JPMorgan Chase is close to becoming the anchor tenant of Boston’s newest trophy tower — and a new addition to the skyline.
The bank is negotiating a roughly 250,000-square-foot lease at South Station Tower, Bloomberg reported. The move would plant one of the country’s biggest financial institutions in the city’s busiest transit hub and give the project developed by Hines, which has struggled to fill tenants, a major credibility boost.
The pending deal surfaced when the bank formally applied to slap its name on the building. JPMorgan wants 12-foot letters perched more than 650 feet above downtown, a level of corporate branding Boston has largely resisted with a few key exceptions.
The city granted provisional design approval in October, though the bank still needs a building permit. In a test run conducted on Halloween, officials let JPMorgan mount a few sample letters — specifically “ProM” — to keep the mockup anonymous to passersby.

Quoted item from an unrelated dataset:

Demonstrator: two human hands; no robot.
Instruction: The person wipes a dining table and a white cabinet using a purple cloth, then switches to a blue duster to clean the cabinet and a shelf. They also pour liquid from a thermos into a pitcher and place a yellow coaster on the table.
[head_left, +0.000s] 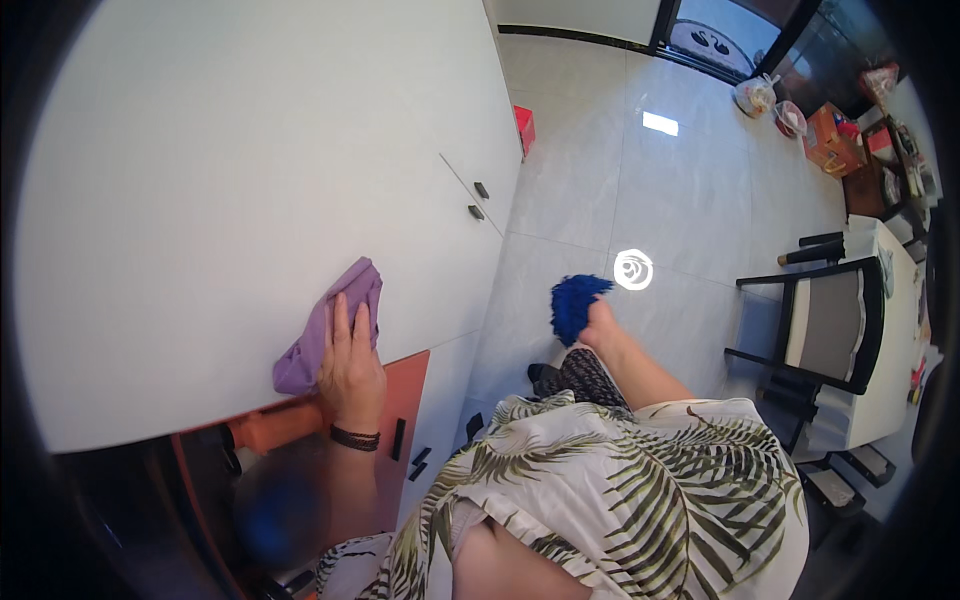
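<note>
My left hand (352, 375), with a dark braided bracelet at the wrist, lies over a folded purple cloth (307, 360). Its fingers press the cloth against a white cabinet front (225, 225), close to the lower edge of that panel. On the other side, my right hand (598, 324) holds a shaggy blue chenille cloth or mitt (574, 306) above the floor. The fingers of this hand are mostly hidden by the blue pile. Two small black handles (478, 201) sit near the cabinet's right side.
Below the white panel is an orange-lined recess (191, 480) holding an orange object (277, 427). Grey tiles (562, 187) cover the floor. At right stand a black-framed chair (832, 322) and a white table (877, 412). Bags and an orange box (832, 142) line the far wall.
</note>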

If the lease is finalized, JPMorgan would become the largest tenant in Hines’ 51-story skyscraper, which opened in September after years of delays and a brutalized office market.
The tower debuted with plenty of buzz, but few commitments, as the city’s downtown vacancy sits around 19 percent, more than double pre-pandemic levels, according to CBRE. Citadel has signed on for 11,000 square feet on the top floor, and law firm Jones Day and insurer FM have signed on, but the developer has yet to announce leases for most of the space.
The tower’s hybrid form adds another twist. Above the offices sit 166 condos branded by Ritz-Carlton, potentially putting luxury homeowners beneath a giant JPMorgan nameplate. Still, for Hines, landing the bank would provide the kind of blue-chip footing office towers increasingly need to weather a sluggish leasing climate.
JPMorgan’s bid for a spot in the Boston skyline follows the firm making waves in Manhattan. It unveiled its multibillion-dollar headquarters earlier this year, and is adding to its Midtown footprint with a 60,000-square-foot sublease at 390 Madison and lease extensions at 237 Park Avenue and 5 Manhattan West.
A JPMorgan spokesperson declined to comment to the outlet.